----- RECORDED INFORMATION
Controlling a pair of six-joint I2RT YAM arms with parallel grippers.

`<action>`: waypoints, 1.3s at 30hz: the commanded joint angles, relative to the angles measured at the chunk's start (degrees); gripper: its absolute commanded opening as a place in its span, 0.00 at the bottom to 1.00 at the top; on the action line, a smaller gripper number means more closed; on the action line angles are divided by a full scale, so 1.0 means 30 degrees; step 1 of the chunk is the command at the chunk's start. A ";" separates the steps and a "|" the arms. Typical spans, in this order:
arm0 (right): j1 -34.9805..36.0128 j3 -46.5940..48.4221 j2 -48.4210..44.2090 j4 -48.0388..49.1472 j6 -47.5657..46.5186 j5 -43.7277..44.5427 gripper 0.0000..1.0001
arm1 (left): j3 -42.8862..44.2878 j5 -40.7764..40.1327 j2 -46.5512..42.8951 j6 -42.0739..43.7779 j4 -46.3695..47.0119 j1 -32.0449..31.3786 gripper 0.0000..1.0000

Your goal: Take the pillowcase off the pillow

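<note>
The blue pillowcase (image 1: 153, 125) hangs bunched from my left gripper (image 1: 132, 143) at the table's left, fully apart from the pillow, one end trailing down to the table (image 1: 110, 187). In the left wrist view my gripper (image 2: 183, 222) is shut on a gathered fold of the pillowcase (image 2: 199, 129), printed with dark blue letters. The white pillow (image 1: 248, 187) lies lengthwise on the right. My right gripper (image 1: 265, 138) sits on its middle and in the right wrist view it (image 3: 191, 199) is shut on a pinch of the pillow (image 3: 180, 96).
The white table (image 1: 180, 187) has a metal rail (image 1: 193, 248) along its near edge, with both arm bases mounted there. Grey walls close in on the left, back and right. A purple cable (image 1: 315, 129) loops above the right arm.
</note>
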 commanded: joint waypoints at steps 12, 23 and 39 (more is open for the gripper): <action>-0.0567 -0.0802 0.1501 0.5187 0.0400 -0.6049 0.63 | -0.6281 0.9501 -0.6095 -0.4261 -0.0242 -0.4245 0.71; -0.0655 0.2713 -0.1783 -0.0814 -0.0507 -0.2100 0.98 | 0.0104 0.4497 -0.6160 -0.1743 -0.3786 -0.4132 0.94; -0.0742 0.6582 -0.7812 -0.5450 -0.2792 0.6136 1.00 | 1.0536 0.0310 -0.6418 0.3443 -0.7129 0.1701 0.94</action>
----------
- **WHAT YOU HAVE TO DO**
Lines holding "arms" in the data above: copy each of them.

- **SOLUTION TO THIS PROBLEM**
Controlling a pair of six-joint I2RT YAM arms with parallel grippers.
`<action>`: waypoints, 1.3s at 30hz: the commanded joint angles, relative to the angles measured at the chunk's start (degrees); gripper: its absolute commanded opening as a place in its span, 0.00 at the bottom to 1.00 at the top; on the action line, a smaller gripper number means more closed; on the action line angles are divided by a full scale, so 1.0 means 30 degrees; step 1 of the chunk is the command at the chunk's start. A ";" separates the steps and a "|" the arms. Typical spans, in this order:

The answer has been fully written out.